RECORDED INFORMATION ->
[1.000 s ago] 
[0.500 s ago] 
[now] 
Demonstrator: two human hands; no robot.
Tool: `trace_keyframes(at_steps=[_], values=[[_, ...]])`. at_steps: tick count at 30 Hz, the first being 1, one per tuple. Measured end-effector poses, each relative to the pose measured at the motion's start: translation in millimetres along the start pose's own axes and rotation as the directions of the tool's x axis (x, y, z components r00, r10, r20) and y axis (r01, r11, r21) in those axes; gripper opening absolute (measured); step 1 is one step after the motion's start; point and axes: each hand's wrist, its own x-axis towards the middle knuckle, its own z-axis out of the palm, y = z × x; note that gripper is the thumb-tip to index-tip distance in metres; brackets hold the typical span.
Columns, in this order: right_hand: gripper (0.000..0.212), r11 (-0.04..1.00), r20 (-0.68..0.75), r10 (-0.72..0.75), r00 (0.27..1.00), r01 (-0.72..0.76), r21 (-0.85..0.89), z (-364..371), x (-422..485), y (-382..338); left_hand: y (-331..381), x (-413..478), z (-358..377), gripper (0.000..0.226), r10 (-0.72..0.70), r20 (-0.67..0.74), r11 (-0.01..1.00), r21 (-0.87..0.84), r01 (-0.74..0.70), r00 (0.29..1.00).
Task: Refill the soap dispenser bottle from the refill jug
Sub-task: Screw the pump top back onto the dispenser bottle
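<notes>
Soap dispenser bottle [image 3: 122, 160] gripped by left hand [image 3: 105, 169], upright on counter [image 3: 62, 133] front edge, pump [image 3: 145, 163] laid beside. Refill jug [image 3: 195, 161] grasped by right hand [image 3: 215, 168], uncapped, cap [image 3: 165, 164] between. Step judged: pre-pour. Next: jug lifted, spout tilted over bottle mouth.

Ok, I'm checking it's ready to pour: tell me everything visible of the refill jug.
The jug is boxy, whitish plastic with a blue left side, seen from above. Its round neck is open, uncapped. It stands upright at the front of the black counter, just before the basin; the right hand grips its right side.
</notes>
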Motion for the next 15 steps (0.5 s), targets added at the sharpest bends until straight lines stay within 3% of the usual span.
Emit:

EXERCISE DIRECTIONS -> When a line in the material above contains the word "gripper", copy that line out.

SOLUTION FOR THIS PROBLEM ->
Tool: `trace_keyframes(at_steps=[_], values=[[_, ...]])`. at_steps: tick count at 30 Hz, the first being 1, one per tuple. Measured end-effector poses, each relative to the pose measured at the motion's start: translation in millimetres along the start pose's own axes and rotation as the directions of the tool's x axis (x, y, z components r00, r10, r20) and y axis (r01, r11, r21) in those axes; gripper opening absolute (measured); step 1 is one step after the motion's start; point and axes: each hand's wrist, its own x-axis towards the middle knuckle, its own z-axis out of the palm, y = z × x; note that gripper is the thumb-tip to index-tip distance in metres; brackets hold the typical span.
Columns, in this order: right_hand: gripper (0.000..0.212), r11 (-0.04..1.00), r20 (-0.68..0.75), r10 (-0.72..0.75), r00 (0.27..1.00), r01 (-0.72..0.76), r21 (-0.85..0.89), z (-364..371), x (-422..485), y (-382..338); left_hand: y (-331..381), x (-413..478), z (-358..377), gripper (0.000..0.226), r10 (-0.72..0.70), r20 (-0.67..0.74), r11 (-0.01..1.00), r21 (-0.87..0.84), r01 (-0.74..0.70), r00 (0.29..1.00).

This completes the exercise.